Using Velero with Restic for Kubernetes Data Protection

Velero (formerly Heptio Ark) gives you tools to back up and restore your Kubernetes cluster resources and persistent volumes. You can run Velero with a cloud provider or on-premises.

This works with any Kubernetes cluster, including Tanzu Kubernetes Grid and Kubernetes clusters deployed with Container Service Extension with VMware Cloud Director.

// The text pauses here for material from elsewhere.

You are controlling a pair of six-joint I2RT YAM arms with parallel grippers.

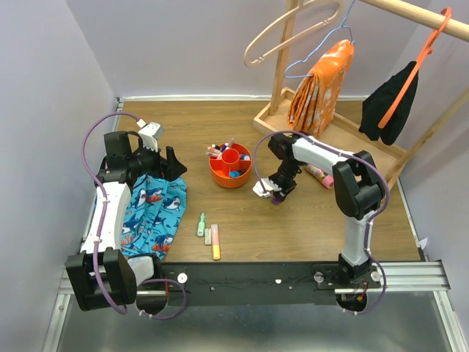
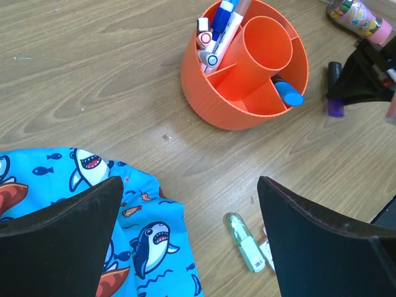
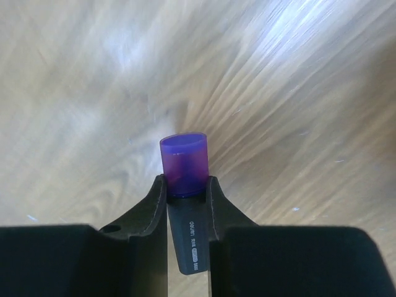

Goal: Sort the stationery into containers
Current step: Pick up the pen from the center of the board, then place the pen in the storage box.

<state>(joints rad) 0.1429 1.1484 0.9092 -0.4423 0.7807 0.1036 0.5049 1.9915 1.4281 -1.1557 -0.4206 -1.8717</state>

This solution can be used for air-gapped environments where the Kuberenetes clusters do not have Internet access and cannot use public services such as Amazon S3, or Tanzu Mission Control Data Protection. These services are SaaS services which are pretty much out of bounds in air-gapped environments.

Overview

Velero (formerly Heptio Ark) gives you tools to back up and restore your Kubernetes cluster resources and persistent volumes. You can run Velero with a cloud provider or on-premises. Velero lets you:

  • Take backups of your cluster and restore in case of loss.
  • Migrate cluster resources to other clusters.
  • Replicate your production cluster to development and testing clusters.

Velero consists of:

  • A server that runs on your Kubernetes cluster
  • A command-line client that runs locally

Velero works with any Kubernetes cluster, including Tanzu Kubernetes Grid and Kubernetes clusters deployed using Container Service Extension with VMware Cloud Director.

This solution can be used for air-gapped environments where the Kubernetes clusters do not have Internet access and cannot use public services such as Amazon S3, or Tanzu Mission Control Data Protection. These services are SaaS services which are pretty much out of bounds in air-gapped environments.

Install Velero onto your workstation

Download the latest Velero release for your preferred operating system, this is usually where you have your kubectl tools.

https://github.com/vmware-tanzu/velero/releases

Extract the contents.

tar zxvf velero-v1.8.1-linux-amd64.tar.gz

You’ll see a folder structure like the following.

ls -l
total 70252
-rw-r----- 1 phanh users    10255 Mar 10 09:45 LICENSE
drwxr-x--- 4 phanh users     4096 Apr 11 08:40 examples
-rw-r----- 1 phanh users    15557 Apr 11 08:52 values.yaml
-rwxr-x--- 1 phanh users 71899684 Mar 15 02:07 velero

Copy the velero binary to the /usr/local/bin location so it is usable from anywhere.

sudo cp velero /usr/local/bin/velero

sudo chmod +x /usr/local/bin/velero

sudo chmod 755 /usr/local/bin/velero

If you want to enable bash auto completion, please follow this guide.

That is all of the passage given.